◆ Exercise
Report every line below that holds the word "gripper".

◆ Supplied data
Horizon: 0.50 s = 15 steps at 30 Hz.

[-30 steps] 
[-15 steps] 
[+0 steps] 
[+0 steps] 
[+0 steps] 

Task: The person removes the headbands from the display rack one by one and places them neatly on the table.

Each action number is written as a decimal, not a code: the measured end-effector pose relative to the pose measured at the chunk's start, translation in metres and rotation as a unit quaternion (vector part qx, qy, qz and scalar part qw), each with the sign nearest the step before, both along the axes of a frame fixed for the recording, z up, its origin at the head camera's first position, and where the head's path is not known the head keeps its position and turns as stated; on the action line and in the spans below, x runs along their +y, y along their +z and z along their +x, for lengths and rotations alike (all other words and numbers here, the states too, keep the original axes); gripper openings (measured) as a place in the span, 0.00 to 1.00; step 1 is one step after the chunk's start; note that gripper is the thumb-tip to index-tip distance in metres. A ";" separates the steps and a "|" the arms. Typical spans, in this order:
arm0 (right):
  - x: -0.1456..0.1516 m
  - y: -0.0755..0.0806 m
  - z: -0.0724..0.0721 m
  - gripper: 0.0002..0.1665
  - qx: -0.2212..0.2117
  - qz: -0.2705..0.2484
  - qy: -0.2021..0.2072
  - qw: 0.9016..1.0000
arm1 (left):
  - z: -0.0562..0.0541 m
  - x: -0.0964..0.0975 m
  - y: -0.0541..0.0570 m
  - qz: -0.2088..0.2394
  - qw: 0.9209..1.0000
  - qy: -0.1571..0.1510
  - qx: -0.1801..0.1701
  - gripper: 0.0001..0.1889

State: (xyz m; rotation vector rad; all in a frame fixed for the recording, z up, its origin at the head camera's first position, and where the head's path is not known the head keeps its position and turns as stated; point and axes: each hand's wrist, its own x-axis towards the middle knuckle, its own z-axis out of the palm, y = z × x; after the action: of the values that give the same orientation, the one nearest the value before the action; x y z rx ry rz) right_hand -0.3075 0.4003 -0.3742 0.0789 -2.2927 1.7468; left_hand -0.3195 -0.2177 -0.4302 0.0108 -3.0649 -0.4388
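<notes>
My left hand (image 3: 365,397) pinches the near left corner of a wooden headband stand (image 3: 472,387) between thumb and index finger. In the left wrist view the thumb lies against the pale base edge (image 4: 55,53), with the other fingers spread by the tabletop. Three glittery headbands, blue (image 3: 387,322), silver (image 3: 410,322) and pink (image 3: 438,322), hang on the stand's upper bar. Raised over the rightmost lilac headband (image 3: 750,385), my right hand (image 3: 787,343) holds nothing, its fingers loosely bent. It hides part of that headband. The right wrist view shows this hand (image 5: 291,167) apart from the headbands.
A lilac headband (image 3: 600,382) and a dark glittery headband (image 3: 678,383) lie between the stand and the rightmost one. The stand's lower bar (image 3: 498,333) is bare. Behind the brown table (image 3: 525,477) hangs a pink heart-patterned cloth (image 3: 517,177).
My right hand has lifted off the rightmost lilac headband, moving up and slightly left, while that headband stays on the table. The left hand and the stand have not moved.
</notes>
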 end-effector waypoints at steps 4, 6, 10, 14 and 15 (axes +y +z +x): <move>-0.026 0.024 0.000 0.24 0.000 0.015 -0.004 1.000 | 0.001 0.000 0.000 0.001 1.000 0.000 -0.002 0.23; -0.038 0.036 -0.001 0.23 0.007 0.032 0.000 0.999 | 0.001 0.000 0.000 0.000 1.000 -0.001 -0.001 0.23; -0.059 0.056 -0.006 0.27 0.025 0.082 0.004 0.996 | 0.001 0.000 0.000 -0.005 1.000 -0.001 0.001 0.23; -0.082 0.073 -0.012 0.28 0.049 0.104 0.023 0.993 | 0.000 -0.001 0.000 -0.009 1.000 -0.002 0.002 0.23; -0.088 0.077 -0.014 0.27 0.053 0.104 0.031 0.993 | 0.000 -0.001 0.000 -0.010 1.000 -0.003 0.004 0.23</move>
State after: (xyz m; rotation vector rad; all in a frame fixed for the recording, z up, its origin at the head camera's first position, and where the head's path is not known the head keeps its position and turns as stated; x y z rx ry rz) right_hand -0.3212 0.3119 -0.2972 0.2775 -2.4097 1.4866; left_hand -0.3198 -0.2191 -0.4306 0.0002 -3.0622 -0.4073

◆ Problem solution
Each action number is written as a decimal, not a code: the measured end-effector pose relative to the pose measured at the chunk's start, translation in metres and rotation as a unit quaternion (vector part qx, qy, qz and scalar part qw), each with the sign nearest the step before, both along the axes of a frame fixed for the recording, z up, its origin at the head camera's first position, and where the head's path is not known the head keeps its position and turns as stated; on the action line and in the spans below, x runs along their +y, y along their +z and z along their +x, for lengths and rotations alike (all other words and numbers here, the states too, keep the original axes); gripper openings (measured) as a place in the span, 0.00 to 1.00; step 1 is one step after the chunk's start; note that gripper is the thumb-tip to index-tip distance in metres. A ";" separates the steps and a "|" the arms. Typical spans, in this order:
  - gripper: 0.0002..0.1665
  - gripper: 0.0001..0.1889

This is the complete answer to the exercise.